Um die Finanznöte vieler Krankenhäuser schnell zu lindern, sieht der Gesetzentwurf zusätzlich vor, die Krankenhauseinzelfallrechnungsprüfung ab 2027 durch eine Stichprobenprüfung zu ersetzen und durch die Erhöhung des Landesbasisfallwerts inklusive der kurzfristigen Refinanzierung von Tariferhöhungen sowie einer Erhöhung des Orientierungswerts weitere Finanzhilfen zu gewähren. Zusätzlich zur Vorhaltevergütung sollen außerdem spezifische Leistungsbereiche gesondert vergütet werden.

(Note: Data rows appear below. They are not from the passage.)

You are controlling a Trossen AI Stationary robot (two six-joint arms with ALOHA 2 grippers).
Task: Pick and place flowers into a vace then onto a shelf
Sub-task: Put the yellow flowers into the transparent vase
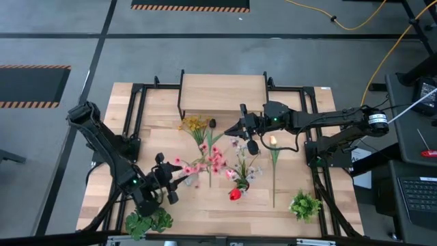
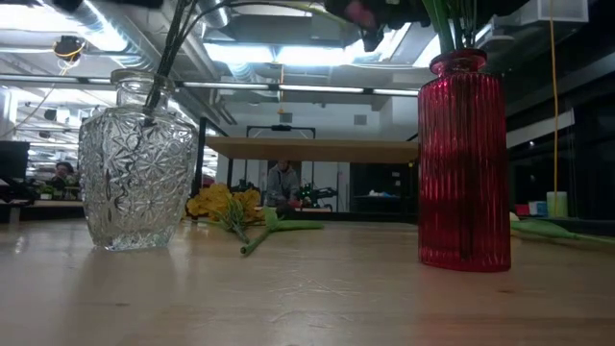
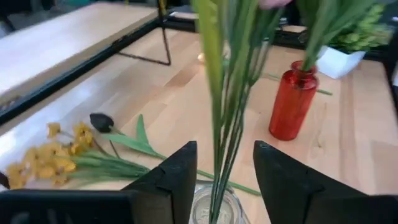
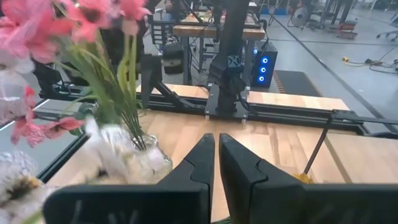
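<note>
A clear cut-glass vase (image 2: pixel 135 173) stands near the table's left front and holds pink flowers (image 1: pixel 208 162) on green stems (image 3: pixel 227 124). My left gripper (image 3: pixel 225 149) is open, one finger on each side of those stems just above the vase mouth (image 3: pixel 214 208), touching nothing. A red vase (image 2: pixel 464 163) to the right holds pale flowers (image 1: pixel 242 162). Yellow flowers (image 1: pixel 194 124) and a dark-blossomed one (image 1: pixel 212 123) lie flat on the table before the shelf (image 1: pixel 222 92). My right gripper (image 1: pixel 232 130) hovers shut and empty near them.
One long-stemmed flower with a pale blossom (image 1: pixel 273 140) lies right of the red vase. Two bushy green plants stand at the front left (image 1: pixel 148 222) and front right (image 1: pixel 305 205). Black frame rails run along both table sides. A person sits in the room beyond.
</note>
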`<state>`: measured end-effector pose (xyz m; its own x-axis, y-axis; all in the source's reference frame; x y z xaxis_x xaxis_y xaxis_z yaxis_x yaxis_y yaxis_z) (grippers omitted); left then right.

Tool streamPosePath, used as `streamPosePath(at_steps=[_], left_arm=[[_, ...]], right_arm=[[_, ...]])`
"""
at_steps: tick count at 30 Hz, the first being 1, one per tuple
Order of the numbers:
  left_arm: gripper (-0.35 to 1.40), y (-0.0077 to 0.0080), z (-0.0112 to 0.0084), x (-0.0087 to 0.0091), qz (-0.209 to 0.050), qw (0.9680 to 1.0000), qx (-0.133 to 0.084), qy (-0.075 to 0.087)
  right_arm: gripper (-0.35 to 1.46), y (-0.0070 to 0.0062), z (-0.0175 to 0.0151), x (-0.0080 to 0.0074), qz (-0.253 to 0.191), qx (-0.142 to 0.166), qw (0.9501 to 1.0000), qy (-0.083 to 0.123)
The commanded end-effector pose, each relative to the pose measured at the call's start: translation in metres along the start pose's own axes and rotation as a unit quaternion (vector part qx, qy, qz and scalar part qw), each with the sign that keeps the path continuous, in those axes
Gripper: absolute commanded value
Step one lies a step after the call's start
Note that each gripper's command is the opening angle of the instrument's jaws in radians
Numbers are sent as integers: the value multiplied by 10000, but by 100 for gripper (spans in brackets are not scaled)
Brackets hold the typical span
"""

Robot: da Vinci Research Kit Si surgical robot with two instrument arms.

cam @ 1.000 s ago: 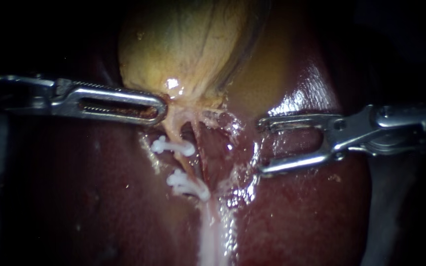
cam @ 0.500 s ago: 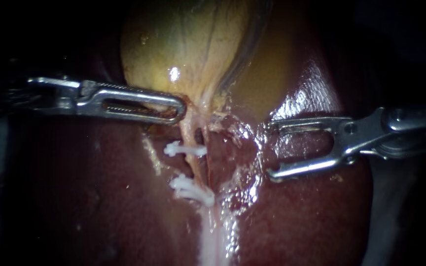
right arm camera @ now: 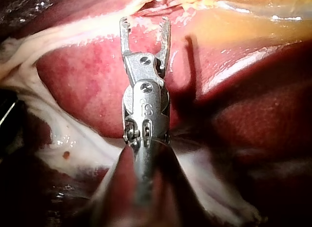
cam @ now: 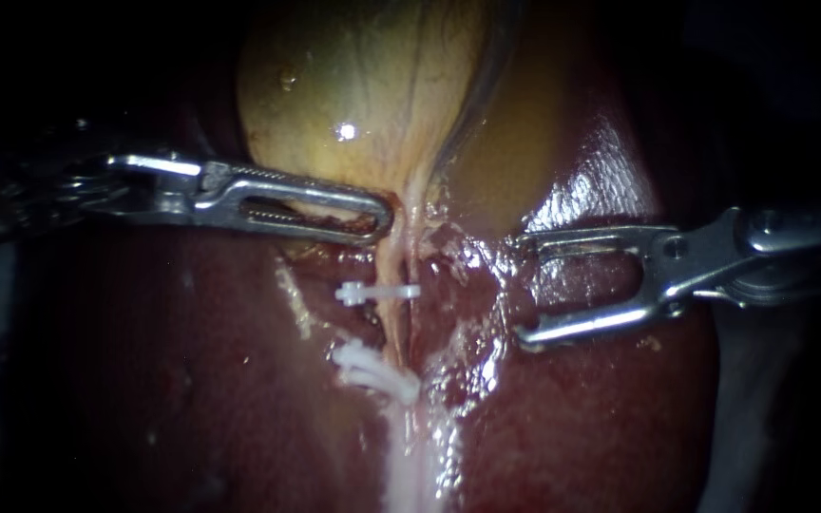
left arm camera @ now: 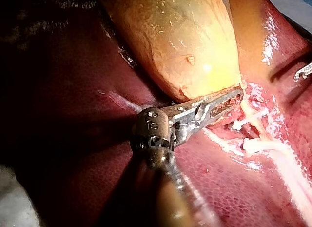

Kernprobleme bleiben ungelöst
Es bleibt abzuwarten, welchen Verlauf diese Krankenhausreform im Zusammenspiel mit den Ländern nehmen wird. Zu befürchten ist, dass zwar tiefgreifende und kostspielige Umbaumaßnahmen am Finanzierungssystem vorgenommen werden, damit aber kaum Fortschritte für die dringend reformbedürftige Krankenhauslandschaft verbunden sind. Das Kernproblem der Personalknappheit würde somit erneut vertagt. Auch auf die Veränderungen bei den Fallzahlen findet der Gesetzentwurf keine Antwort. Zwar steigen die zunächst deutlich reduzierten Fallzahlen inzwischen wieder an, jedoch sind erhebliche Unterschiede zwischen städtischen und ländlichen Regionen festzustellen. Insofern wäre es notwendig, bei einer Reform zwischen Regionen mit Über- und Unterversorgung zu unterscheiden und hierfür getrennte Regelungen vorzusehen. Eine Vorhaltekostenfinanzierung sollte nur in den ländlichen Regionen zur Sicherung einer stationären Grundversorgung im Vordergrund stehen. In den städtischen Regionen muss ein gezielter Konzentrations- und Spezialisierungsprozess dazu beitragen, das knappe Personal sinnvoll einzusetzen und damit die Versorgung zu sichern. Dies wird mit dem vorliegenden Entwurf nur in Aussicht gestellt.